Turn the syringe vertically, and tap the barrel several times to collect all of the air bubbles at the top of the syringe. Turn off the orbital shaker and close the three-way valve of the buffer inlet syringes. Replace the buffer inlet syringe with the bacteria-loaded syringe and push out all of the air collected at the top of the syringe until a little bit of the bacterial suspension enters the buffer exchange system and no bubbles remain in the OP50-loaded syringe or the valve.
With the valve closed, connect the bacteria-loaded syringe to the syringe pump and turn on the orbital shaker. Set the shaking speed to approximately 200 RPM and the flow rate to 100 microliters per minute. Once the OP50 buffer has spread throughout the device, set the flow rate back to three microliters per minute.
To load the device with nematodes, first fill a 650 microliter low-binding micro-centrifuge tube with 100 microliters of fresh OP50 suspension, and use a worm pick to individually transfer 20 to 30 age-synchronized young adult worms from a nematode growth medium agar plate to the tube. Fill the worm inlet syringe and syringe tube with fresh OP50 suspension and inject approximately 500 microliters of suspension into the micro-centrifuge tube. Then, draw the worm suspension into the worm inlet syringe tube and connect the worm inlet syringe to the worm inlet.

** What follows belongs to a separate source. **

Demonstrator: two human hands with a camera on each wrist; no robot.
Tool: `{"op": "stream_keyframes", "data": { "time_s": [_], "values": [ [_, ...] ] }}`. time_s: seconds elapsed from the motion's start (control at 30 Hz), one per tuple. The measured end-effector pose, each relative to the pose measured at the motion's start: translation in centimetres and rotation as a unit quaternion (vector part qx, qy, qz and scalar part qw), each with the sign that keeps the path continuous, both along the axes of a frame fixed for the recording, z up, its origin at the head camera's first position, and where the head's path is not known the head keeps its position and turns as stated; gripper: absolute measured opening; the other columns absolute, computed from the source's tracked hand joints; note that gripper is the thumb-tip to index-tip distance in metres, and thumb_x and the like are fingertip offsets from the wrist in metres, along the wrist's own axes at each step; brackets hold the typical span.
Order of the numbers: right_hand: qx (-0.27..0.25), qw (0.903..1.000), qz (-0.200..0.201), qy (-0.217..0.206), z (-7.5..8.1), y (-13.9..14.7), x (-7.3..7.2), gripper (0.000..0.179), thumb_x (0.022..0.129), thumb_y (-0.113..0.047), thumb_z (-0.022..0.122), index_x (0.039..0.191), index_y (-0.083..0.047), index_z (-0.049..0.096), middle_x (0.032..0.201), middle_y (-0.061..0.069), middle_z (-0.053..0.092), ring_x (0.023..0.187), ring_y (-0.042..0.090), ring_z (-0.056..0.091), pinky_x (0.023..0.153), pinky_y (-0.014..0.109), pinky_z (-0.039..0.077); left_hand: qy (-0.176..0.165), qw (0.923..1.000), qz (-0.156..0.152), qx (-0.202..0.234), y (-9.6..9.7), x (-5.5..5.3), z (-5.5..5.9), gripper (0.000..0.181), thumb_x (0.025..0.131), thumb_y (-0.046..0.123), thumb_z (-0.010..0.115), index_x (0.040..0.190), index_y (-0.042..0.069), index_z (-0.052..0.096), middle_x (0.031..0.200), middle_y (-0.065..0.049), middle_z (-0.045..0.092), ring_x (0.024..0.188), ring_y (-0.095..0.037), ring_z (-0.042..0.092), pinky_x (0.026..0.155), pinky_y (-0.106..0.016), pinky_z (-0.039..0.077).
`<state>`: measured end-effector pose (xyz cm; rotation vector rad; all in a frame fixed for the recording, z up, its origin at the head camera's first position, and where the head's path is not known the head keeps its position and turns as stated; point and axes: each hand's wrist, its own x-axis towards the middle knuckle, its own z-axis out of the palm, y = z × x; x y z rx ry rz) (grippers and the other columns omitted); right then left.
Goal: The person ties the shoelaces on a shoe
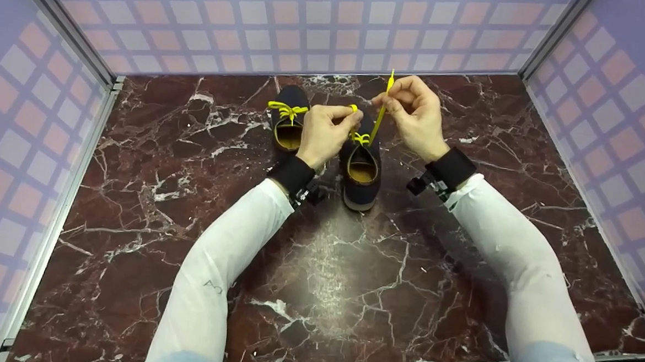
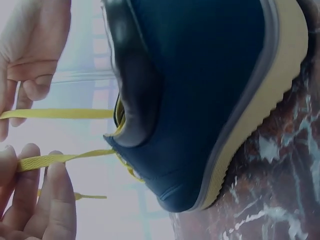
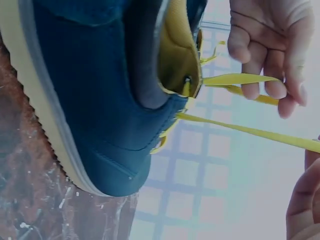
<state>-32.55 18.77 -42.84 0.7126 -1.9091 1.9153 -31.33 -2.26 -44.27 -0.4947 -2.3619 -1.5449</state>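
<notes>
A dark blue shoe [image 1: 359, 193] with a tan lining stands on the tabletop, toe pointing away from me. My left hand [image 1: 325, 131] pinches one yellow shoelace above its front, the lace looping over the fingertips. Off to the right, my right hand [image 1: 418, 120] pinches the other yellow shoelace [image 1: 380, 120] between thumb and fingers, its tip sticking up. Both laces run taut from the shoe's eyelets, as the left wrist view shows beside the shoe's side [image 2: 200, 75]. In the right wrist view the left hand [image 3: 272, 45] holds its lace above the opening.
A second dark shoe [image 1: 294, 95] stands left of the first, its yellow lace [image 1: 287, 111] tied in a bow, partly hidden by my left hand. Under both lies a dark red marbled tabletop [image 1: 176, 239]. Checkered panels [image 1: 319, 32] enclose the back and sides.
</notes>
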Motion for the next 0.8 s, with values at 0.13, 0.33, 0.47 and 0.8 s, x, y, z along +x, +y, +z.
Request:
{"op": "stream_keyframes", "data": {
  "time_s": [0.13, 0.33, 0.47, 0.8],
  "values": [
    [-0.006, 0.9998, 0.018, 0.003, 0.4, -0.1, 0.0, 0.017, 0.102, 0.011, 0.070, 0.104, -0.005, 0.067, 0.095, -0.003, 0.087, 0.089, 0.016, 0.084, 0.077, 0.024, 0.064, -0.007, 0.9998, -0.009, -0.017, 0.1, -0.3, 0.2, 0.019, 0.106, 0.021, 0.079, 0.106, 0.006, 0.090, 0.091, -0.013, 0.087, 0.082, -0.022, 0.078, 0.073, -0.016, 0.046],
    [0.016, 0.9994, 0.031, 0.007, 0.9, -0.2, -0.3, 0.019, 0.102, 0.013, 0.068, 0.103, -0.006, 0.067, 0.095, -0.002, 0.087, 0.090, 0.015, 0.083, 0.075, 0.023, 0.061, -0.016, 0.9988, -0.021, -0.042, 0.3, -0.7, 0.6, 0.020, 0.107, 0.022, 0.077, 0.115, 0.009, 0.090, 0.100, -0.010, 0.088, 0.082, -0.018, 0.076, 0.074, -0.017, 0.046],
    [0.033, 0.9985, 0.043, 0.004, 1.3, -0.5, -0.5, 0.023, 0.099, 0.016, 0.064, 0.104, -0.006, 0.067, 0.095, -0.002, 0.087, 0.091, 0.017, 0.084, 0.074, 0.023, 0.060, -0.007, 0.9970, -0.035, -0.069, 0.6, -0.9, 1.1, 0.018, 0.107, 0.020, 0.077, 0.116, 0.010, 0.089, 0.103, -0.009, 0.088, 0.077, -0.011, 0.068, 0.071, -0.017, 0.042],
    [0.052, 0.9969, 0.055, -0.019, 2.1, -1.3, -1.1, 0.027, 0.100, 0.016, 0.063, 0.103, -0.010, 0.068, 0.093, -0.004, 0.086, 0.091, 0.016, 0.084, 0.077, 0.026, 0.065, -0.012, 0.9908, -0.064, -0.118, 1.0, -1.3, 2.1, 0.018, 0.107, 0.019, 0.077, 0.100, 0.009, 0.090, 0.084, -0.003, 0.075, 0.071, -0.008, 0.052, 0.068, -0.021, 0.034]
  ]
}}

Inject all of the worms through the worm inlet syringe tube into the microfluidic device and disconnect the worm inlet syringe and syringe tube. Plug the worm inlet with a pin and disengage the buffer inlet syringe from the mechanical pump. Use the buffer inlet syringe to manually move the worms into the channels, and the outlet syringe to reverse the worm movement as necessary.
Loading the animals requires some coordination. Use gentle pushes on the syringe plungers to align along with the channel and a somewhat stronger push to drive the worm all the way in. Then, let worms adjust to their new environment for two to three hours before beginning an experiment.

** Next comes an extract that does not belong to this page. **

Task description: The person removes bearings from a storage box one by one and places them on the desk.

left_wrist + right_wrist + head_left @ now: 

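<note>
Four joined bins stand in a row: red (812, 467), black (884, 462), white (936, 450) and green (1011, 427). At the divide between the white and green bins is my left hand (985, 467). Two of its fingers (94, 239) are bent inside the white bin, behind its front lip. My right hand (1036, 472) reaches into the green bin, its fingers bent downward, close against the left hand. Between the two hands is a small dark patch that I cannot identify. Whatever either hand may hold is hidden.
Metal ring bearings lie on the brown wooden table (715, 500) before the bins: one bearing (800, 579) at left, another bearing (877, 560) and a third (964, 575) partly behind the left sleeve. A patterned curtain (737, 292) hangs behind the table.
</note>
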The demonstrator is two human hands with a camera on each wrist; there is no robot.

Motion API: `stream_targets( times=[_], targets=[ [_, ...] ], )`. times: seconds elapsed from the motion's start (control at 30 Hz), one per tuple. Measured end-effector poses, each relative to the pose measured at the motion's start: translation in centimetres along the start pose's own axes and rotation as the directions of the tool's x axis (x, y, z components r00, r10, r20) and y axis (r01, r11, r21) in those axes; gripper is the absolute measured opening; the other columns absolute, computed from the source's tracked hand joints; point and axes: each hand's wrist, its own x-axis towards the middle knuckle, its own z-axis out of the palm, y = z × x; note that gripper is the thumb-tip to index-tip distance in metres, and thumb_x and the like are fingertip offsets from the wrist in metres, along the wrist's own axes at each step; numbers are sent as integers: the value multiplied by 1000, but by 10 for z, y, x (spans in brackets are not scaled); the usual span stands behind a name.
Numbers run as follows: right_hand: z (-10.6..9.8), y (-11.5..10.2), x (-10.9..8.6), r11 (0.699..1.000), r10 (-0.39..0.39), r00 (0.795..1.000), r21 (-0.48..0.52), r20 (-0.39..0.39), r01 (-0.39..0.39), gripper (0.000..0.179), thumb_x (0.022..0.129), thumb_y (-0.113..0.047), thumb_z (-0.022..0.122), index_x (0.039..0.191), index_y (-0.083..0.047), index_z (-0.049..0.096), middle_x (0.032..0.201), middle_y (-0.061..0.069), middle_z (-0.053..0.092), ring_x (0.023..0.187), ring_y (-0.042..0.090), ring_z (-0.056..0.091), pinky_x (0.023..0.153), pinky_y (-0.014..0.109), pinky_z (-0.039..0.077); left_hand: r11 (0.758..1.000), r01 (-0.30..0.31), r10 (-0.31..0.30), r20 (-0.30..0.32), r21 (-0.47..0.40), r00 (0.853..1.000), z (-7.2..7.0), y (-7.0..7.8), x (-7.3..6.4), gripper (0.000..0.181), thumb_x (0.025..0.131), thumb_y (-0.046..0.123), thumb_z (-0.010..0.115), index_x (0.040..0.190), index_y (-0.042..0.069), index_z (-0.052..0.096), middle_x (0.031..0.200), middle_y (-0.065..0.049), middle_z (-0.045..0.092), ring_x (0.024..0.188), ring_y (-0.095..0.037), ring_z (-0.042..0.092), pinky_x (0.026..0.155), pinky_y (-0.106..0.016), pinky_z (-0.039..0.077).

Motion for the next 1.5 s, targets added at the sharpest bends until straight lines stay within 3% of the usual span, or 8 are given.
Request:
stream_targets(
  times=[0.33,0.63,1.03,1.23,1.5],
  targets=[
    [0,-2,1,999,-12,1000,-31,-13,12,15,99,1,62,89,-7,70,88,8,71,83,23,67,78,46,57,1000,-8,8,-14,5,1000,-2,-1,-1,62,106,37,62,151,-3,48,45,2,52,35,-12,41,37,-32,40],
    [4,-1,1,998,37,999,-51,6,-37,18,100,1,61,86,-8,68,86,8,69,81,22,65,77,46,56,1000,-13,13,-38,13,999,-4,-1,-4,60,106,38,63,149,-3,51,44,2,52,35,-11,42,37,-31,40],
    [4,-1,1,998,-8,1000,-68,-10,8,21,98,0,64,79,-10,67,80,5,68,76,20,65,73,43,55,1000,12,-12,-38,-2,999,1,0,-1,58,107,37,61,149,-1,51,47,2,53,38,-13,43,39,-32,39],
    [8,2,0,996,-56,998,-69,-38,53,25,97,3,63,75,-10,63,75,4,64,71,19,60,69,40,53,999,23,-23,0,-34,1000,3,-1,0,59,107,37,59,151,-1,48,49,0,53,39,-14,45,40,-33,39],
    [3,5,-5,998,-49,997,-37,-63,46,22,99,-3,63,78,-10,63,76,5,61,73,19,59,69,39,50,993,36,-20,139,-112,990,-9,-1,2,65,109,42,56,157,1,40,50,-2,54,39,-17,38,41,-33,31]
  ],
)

The worms are confined to their channels, but they are not immobilized. Most worms will stay in their channels for the duration of the experiment, but some may escape or get entangled in the microfissures. Here, bright field images of a single, representative worm over the course of ten hours in the device can be observed.

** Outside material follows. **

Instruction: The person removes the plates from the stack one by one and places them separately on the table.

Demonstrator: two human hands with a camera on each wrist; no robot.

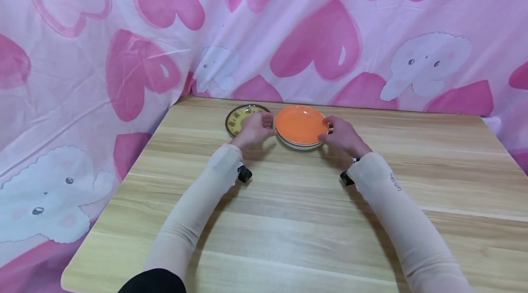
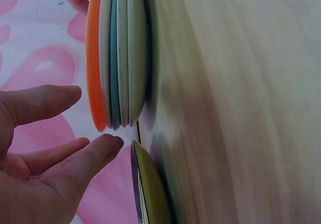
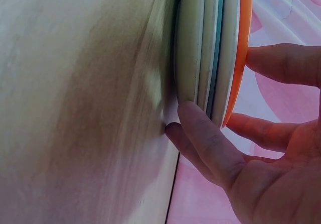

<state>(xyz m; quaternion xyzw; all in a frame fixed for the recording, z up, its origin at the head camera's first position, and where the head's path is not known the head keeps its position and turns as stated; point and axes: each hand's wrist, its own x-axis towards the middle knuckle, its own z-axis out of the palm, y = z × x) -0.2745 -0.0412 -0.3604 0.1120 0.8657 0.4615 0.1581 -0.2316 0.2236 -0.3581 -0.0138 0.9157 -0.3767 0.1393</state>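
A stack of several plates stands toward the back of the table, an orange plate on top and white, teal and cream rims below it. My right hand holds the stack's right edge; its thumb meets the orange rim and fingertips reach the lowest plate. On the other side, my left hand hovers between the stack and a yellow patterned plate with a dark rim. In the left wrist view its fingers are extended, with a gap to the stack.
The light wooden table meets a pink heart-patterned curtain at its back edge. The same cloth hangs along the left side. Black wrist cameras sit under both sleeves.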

Using transgenic worms that express GFP under the immune response gene one promoter, upon P.Aeruginosa, PA14 infection, GFP expression is observed in the midbody and tail of the worm over the first five hours of exposure to the pathogen, increasing to a robust, full-body expression over the next five hours. Plotting the total fluorescence of each worm as a function of time post-infection illustrates the dynamics of immune response gene one induction as well as the worm to worm variability in the timing and extent of induction. Time lapse imaging of the eggs laid by the worms in each channel allows plotting of the cumulative number of eggs laid by each worm as a function of time post-infection and captures the animal to animal variability as well as the pathogen-induced decline in egg-laying as the infection progresses.
Once mastered, the microfluidic device can be prepared and loaded in one hour. Once the device is loaded and the worms are acclimated, other reagents such as specific drugs or chemical cues of interest can be delivered to the worms to answer additional questions about the control of nematode neuronal and genetic systems. After its development, we and our collaborators used this technique to dissect nematode feeding behaviors as well as worm genetic responses to heat-shock infection and starvation in a variety of environments.
After watching this video, you should have a good understanding of how to use a microfluidic device to perform longitudinal essays.